Double summation in group stage after 2 unwind ops

Vladimir · November 15, 2023, 3:21pm

Hello,

The following is the problem illustration:

Initial Document Structure: Suppose a document has two array fields, array1 and array2.

First $unwind: After unwinding array1, if array1 has n elements, you get n documents.
Second $unwind: If you then unwind array2, and if array2 has m elements, each of the n documents will be multiplied by m, resulting in n * m documents.

When a $group stage is then applied to sum a field, this multiplication of documents can lead to overcounting, as each original document is now represented multiple times.

I would like to kindly ask for a generally accepted practice/ pattern to avoid this. Perhaps the choice of using 2 unwinds is the issue? Or can the $group stage be modified to tackle this?

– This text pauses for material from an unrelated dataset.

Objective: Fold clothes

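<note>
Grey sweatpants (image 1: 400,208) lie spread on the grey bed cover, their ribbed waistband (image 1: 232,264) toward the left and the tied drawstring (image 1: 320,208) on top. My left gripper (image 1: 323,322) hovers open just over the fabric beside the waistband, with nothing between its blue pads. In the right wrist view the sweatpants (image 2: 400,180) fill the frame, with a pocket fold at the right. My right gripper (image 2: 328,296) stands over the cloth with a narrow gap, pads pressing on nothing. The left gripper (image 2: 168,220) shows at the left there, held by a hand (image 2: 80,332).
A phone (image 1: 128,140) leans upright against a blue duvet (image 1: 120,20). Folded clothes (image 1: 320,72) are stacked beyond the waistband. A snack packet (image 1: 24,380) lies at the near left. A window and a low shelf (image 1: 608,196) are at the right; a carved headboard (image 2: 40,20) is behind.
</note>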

steevej · November 15, 2023, 6:14pm

It would be easier for us to understand your use-case if you could share sample documents and expected results.

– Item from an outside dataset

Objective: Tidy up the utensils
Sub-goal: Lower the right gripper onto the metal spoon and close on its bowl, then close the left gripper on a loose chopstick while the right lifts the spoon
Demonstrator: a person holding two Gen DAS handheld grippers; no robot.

Definitively, doing $unwind to do array computation within the same document is a waste of time and space. You definitively have to look at $reduce.

Once, the array of each document has been $reduced then you may look at $group for inter-document computations.

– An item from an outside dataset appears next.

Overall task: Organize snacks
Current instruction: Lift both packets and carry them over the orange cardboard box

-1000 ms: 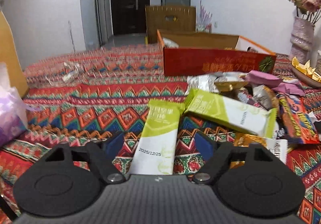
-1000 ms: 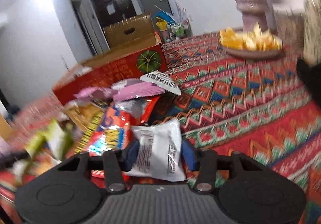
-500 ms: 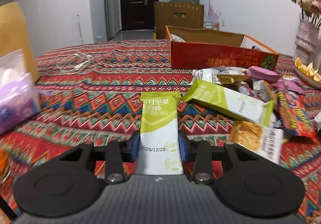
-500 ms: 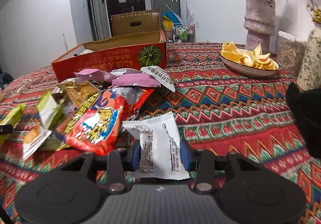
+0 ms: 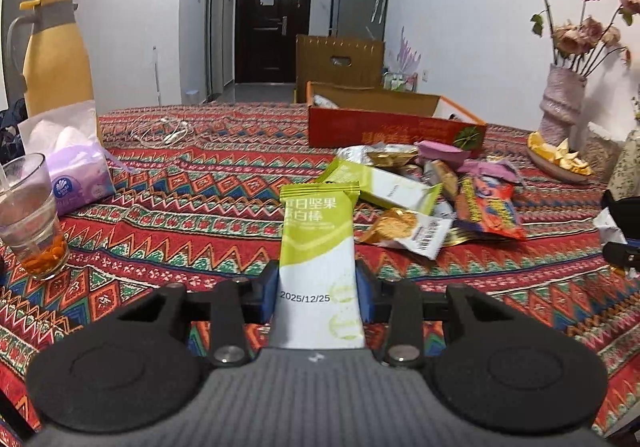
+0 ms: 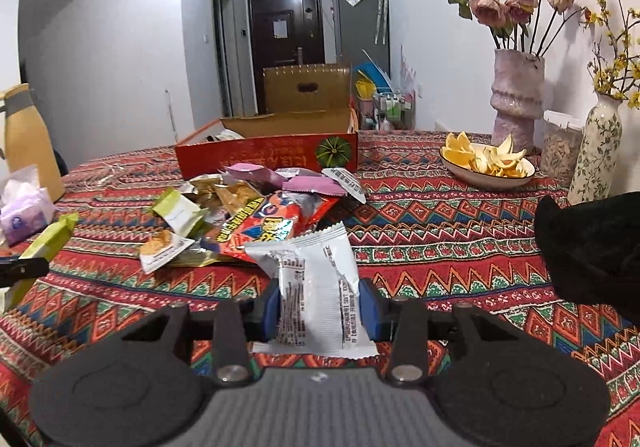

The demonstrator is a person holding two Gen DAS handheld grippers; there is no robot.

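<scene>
My left gripper [image 5: 318,297] is shut on a green and white snack bar [image 5: 318,247], held clear of the patterned tablecloth; the same bar [image 6: 44,247] shows at the left edge of the right wrist view. My right gripper [image 6: 318,305] is shut on a white snack packet [image 6: 316,287], also lifted. A pile of snacks [image 6: 256,215] lies ahead on the table, with a red bag [image 5: 486,207], a second green bar [image 5: 384,187] and pink wrappers [image 6: 280,177]. Behind the pile stands an open red cardboard box [image 5: 396,127].
A glass [image 5: 30,215] with a straw, a purple tissue pack [image 5: 76,171] and a yellow jug [image 5: 54,59] stand at the left. At the right are a plate of orange peels [image 6: 486,163], a pink vase [image 6: 516,99], a floral vase [image 6: 596,151] and a dark sleeve [image 6: 592,247].
The left gripper closed on the green bar and lifted it back from the pile. The right gripper, holding the white packet throughout, also rose and pulled back; both views levelled out.
</scene>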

Vladimir · November 15, 2023, 7:22pm

@steevej Your reply made me wonder. When is $unwind not a waste of time and space and a good choice?

steevej · November 15, 2023, 8:09pm

I am not really sure but I would guess that it is when whatever you want to do cannot be done with $map, $filter or $reduce you use $unwind. It is a good choice when you do not have any other choice.

system · November 20, 2023, 8:09pm

This topic was automatically closed 5 days after the last reply. New replies are no longer allowed.